The Basics of Roullete

Roullete (pronounced rou-let) is a casino game of chance and skill. Players wager on a number, various groupings of numbers, the color red or black, whether it is odd or even, and more. A dealer spins a numbered wheel and, after the ball settles, the player’s bets are paid out accordingly. Roulette is one of the most popular games in casinos, and for good reason: it offers plenty of excitement and glamour, and can yield high payouts for those who correctly guess where the ball will land.

The Roulette table is a large, rectangular piece of felt on which players place their chips.

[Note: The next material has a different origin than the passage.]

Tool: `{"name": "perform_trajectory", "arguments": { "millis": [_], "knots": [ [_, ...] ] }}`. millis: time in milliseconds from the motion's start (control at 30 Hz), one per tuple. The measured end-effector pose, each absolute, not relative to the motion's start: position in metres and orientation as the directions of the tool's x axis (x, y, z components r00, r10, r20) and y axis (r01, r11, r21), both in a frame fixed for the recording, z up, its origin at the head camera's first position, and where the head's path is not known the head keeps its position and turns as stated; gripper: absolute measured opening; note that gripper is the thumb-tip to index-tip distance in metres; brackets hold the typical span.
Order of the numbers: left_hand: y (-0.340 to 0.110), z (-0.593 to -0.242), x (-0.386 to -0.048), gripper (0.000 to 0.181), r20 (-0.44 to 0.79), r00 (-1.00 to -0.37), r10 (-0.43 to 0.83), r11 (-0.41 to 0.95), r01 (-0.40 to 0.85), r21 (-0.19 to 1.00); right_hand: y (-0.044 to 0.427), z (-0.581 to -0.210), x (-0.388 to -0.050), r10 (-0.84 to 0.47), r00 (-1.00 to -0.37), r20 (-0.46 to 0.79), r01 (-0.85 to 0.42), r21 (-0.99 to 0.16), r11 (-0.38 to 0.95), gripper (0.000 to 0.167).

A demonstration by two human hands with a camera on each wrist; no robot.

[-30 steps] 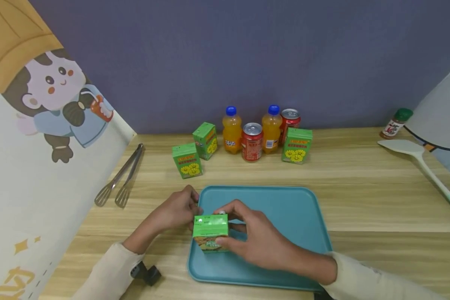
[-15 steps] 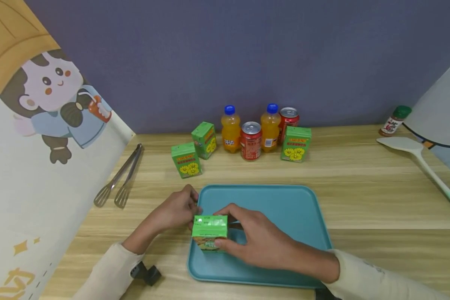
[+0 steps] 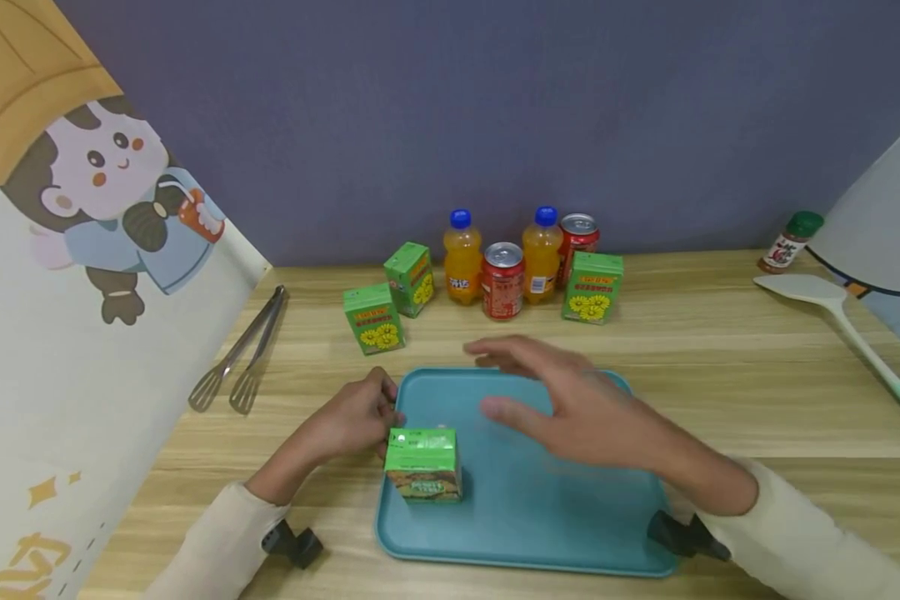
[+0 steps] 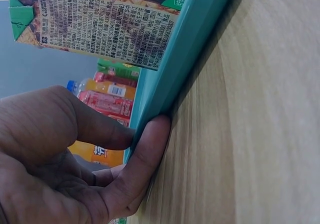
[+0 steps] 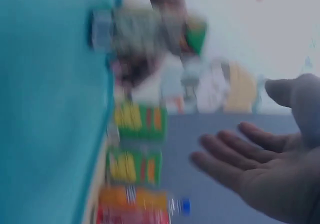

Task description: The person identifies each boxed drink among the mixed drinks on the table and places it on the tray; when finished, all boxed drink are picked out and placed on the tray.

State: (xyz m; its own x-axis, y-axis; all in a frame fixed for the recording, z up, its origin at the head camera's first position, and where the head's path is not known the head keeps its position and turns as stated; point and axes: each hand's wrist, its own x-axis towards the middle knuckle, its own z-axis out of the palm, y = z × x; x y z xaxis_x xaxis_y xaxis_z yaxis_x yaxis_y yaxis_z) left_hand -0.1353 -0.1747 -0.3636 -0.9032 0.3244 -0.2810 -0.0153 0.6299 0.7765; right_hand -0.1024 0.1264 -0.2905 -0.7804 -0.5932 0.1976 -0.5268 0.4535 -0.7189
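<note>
A green and brown carton (image 3: 423, 467) stands upright on the left part of the blue tray (image 3: 540, 533); its printed side fills the top of the left wrist view. My left hand (image 3: 352, 421) pinches the tray's left rim, thumb on one side and fingers on the other, as the left wrist view (image 4: 105, 159) shows. Over the tray's upper middle hangs my right hand (image 3: 585, 408), its fingers spread and holding nothing. The right wrist view is blurred, with that hand (image 5: 270, 169) empty. A small pale thing behind the carton is mostly hidden.
Behind the tray stand green cartons (image 3: 375, 321), orange bottles (image 3: 462, 262) and red cans (image 3: 503, 283), with another green carton (image 3: 592, 290) to their right. Metal tongs (image 3: 243, 350) lie at the left. At the far right are a spice jar (image 3: 789, 243) and a pale spatula (image 3: 832, 308).
My right hand has let go of the carton and moved up and to the right, its fingers opening. The carton stays on the tray, and my left hand keeps its place at the rim.
</note>
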Motion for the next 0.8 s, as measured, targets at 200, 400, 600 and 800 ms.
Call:
{"name": "perform_trajectory", "arguments": {
  "millis": [200, 400, 600, 800],
  "knots": [
    [-0.173, -0.363, -0.135, 0.019, -0.288, -0.905, 0.313, 0.64, -0.023, 0.768, 0.179, -0.283, -0.156, -0.345, -0.813, 0.469, -0.574, -0.744, 0.343, 0.038],
    [-0.174, -0.363, -0.135, 0.02, -0.297, -0.899, 0.323, 0.632, -0.029, 0.774, 0.23, -0.307, -0.204, -0.131, -0.837, 0.531, -0.545, -0.792, 0.274, 0.044],
    [-0.177, -0.365, -0.136, 0.02, -0.285, -0.888, 0.361, 0.604, -0.01, 0.797, 0.259, -0.335, -0.231, -0.091, -0.928, 0.362, -0.373, -0.886, 0.276, 0.057],
    [-0.178, -0.365, -0.136, 0.02, -0.281, -0.89, 0.359, 0.596, -0.012, 0.803, 0.268, -0.355, -0.245, -0.169, -0.975, 0.145, -0.18, -0.96, 0.216, 0.065]
  ]
}}
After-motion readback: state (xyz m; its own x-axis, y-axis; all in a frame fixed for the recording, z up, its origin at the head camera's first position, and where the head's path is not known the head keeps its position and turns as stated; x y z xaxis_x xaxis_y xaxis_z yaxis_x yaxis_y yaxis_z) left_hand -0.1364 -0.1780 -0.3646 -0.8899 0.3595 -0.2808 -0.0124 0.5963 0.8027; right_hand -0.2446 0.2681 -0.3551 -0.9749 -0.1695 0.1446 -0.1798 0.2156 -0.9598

It is often painted with French terms, although in the United States English terms and a different style of betting mat are used. Prior to a spin, players lay their chips down on the table map and wait for play to start. Bets are made on the number slots, with those placed on six numbers or less referred to as “inside bets” and those on more than 12 referred to as “outside bets.”

A roulette wheel is a solid, slightly convex disk that spins in a perfectly frictionless manner on a metal rod. Around the rim are compartments, or pockets, numbered nonconsecutively from 1 to 36 in alternating red and black colors. A second green compartment on American wheels carries the number 0.

The croupier spins the wheel and the ball. When the ball hits a pocket, the dealer marks the winning number on the table map and pays out the bets accordingly. After all losing bets are cleared off the table, winning bets become the new base for future bets. If you win a bet, cash out your winnings as quickly as possible so that you can continue betting within your predetermined budget. Otherwise, you may risk losing your edge by betting the same amount over and over again.